[[ GIVEN MATERIAL, beginning ]]
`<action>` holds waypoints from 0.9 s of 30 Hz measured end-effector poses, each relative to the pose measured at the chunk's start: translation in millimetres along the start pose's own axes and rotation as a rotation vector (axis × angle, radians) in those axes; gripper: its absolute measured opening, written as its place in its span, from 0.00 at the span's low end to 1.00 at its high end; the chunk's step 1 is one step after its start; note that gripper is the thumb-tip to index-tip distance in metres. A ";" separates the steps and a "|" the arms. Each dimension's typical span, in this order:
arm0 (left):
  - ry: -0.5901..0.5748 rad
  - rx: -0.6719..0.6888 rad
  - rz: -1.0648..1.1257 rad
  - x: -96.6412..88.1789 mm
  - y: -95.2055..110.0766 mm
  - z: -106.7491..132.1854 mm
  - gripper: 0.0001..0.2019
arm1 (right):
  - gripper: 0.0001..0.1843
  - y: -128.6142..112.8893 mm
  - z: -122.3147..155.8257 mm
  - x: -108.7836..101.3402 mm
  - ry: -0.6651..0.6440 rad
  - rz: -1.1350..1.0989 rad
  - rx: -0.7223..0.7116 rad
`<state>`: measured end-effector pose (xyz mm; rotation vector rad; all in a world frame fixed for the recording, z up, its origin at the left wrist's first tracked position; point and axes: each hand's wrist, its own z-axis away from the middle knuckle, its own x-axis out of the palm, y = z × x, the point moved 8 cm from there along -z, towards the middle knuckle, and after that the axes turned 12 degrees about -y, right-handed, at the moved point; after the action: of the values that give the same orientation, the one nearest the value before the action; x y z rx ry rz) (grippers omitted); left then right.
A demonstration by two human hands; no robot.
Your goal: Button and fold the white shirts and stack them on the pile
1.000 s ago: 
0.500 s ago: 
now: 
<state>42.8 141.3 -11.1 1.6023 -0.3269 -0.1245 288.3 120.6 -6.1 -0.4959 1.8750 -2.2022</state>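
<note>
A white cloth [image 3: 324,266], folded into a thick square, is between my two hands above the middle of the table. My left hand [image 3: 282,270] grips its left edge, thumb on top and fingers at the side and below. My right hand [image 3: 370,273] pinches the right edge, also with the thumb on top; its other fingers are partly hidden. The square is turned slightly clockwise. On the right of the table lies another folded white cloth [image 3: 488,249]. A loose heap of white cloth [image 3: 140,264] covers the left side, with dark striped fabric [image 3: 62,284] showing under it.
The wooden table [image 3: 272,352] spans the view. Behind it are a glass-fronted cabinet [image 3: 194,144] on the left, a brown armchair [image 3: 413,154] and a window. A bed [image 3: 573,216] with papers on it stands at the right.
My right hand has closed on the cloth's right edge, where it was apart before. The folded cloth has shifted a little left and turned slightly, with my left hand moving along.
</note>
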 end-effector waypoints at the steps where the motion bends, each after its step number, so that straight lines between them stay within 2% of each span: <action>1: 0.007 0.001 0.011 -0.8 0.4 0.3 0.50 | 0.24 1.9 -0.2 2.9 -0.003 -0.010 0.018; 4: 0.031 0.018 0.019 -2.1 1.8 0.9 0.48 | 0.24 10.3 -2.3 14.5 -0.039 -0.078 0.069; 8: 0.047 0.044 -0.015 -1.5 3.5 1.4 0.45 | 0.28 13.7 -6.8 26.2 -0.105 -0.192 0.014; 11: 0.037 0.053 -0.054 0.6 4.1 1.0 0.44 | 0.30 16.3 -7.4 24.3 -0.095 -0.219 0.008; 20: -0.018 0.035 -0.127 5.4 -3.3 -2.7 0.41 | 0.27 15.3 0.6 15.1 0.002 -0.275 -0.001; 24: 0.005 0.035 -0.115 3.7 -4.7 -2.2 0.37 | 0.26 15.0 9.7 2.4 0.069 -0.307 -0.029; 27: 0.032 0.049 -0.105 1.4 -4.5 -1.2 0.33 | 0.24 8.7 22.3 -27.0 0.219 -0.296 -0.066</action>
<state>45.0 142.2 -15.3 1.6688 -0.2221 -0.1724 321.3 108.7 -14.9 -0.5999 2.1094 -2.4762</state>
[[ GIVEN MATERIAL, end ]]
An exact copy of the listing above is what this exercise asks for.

`<action>` holds waypoints from 0.9 s of 30 Hz measured end-effector poses, each relative to the pose measured at the chunk's start: translation in millimetres along the start pose's own axes and rotation as a rotation vector (axis × angle, radians) in those axes; gripper: its absolute measured opening, written as its place in its span, from 0.00 at the span's low end to 1.00 at its high end; the chunk's step 1 is one step after its start; note that gripper is the thumb-tip to index-tip distance in metres. A ";" separates the steps and a "|" the arms. Each dimension's typical span, in this order:
arm0 (left):
  - ry: -0.5901..0.5748 rad
  - rx: -0.6719..0.6888 rad
  - rz: -1.0648..1.1257 rad
  - x: -96.6412..88.1789 mm
  - y: -95.2055..110.0766 mm
  - z: -106.7491..132.1854 mm
  - gripper: 0.0001..0.2019
arm1 (right):
  - gripper: 0.0001..0.1843
  - y: -128.6142..112.8893 mm
  - z: -122.3147..155.8257 mm
  - x: -108.7836..101.3402 mm
  - ry: -0.6651..0.6440 rad
  - rz: -1.1350..1.0989 rad
  - rx: -0.7223..0.7116 rad
`<state>`: measured end-effector pose (xyz mm; rotation vector rad; all in a world frame fixed for the recording, z up, its origin at the left wrist's first tracked position; point and axes: each hand's wrist, its own z-axis away from the middle knuckle, its own x-axis out of the palm, y = z × x, the point moved 8 cm from there along -z, towards the middle knuckle, and after that the axes turned 12 degrees about -y, right-handed, at the moved point; after the action: of the values that give the same orientation, the one nearest the value before the action; x y z rx ry rz) (grippers omitted); left then right.
A demonstration by two human hands; no robot.
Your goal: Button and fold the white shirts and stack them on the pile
1.000 s ago: 
0.500 s ago: 
now: 
<state>42.8 141.3 -11.1 1.6023 -0.3269 -0.1245 288.3 120.6 -6.1 -0.4959 1.8750 -2.2022</state>
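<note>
A white cloth [image 3: 324,266], folded into a thick square, is between my two hands above the middle of the table. My left hand [image 3: 282,270] grips its left edge, thumb on top and fingers at the side and below. My right hand [image 3: 370,273] pinches the right edge, also with the thumb on top; its other fingers are partly hidden. The square is turned slightly clockwise. On the right of the table lies another folded white cloth [image 3: 488,249]. A loose heap of white cloth [image 3: 140,264] covers the left side, with dark striped fabric [image 3: 62,284] showing under it.
The wooden table [image 3: 272,352] spans the view. Behind it are a glass-fronted cabinet [image 3: 194,144] on the left, a brown armchair [image 3: 413,154] and a window. A bed [image 3: 573,216] with papers on it stands at the right.
My right hand has closed on the cloth's right edge, where it was apart before. The folded cloth has shifted a little left and turned slightly, with my left hand moving along.
</note>
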 end-effector waypoints at the steps where the motion bends, each after its step number, so that straight lines between them stay within 2% of each span: <action>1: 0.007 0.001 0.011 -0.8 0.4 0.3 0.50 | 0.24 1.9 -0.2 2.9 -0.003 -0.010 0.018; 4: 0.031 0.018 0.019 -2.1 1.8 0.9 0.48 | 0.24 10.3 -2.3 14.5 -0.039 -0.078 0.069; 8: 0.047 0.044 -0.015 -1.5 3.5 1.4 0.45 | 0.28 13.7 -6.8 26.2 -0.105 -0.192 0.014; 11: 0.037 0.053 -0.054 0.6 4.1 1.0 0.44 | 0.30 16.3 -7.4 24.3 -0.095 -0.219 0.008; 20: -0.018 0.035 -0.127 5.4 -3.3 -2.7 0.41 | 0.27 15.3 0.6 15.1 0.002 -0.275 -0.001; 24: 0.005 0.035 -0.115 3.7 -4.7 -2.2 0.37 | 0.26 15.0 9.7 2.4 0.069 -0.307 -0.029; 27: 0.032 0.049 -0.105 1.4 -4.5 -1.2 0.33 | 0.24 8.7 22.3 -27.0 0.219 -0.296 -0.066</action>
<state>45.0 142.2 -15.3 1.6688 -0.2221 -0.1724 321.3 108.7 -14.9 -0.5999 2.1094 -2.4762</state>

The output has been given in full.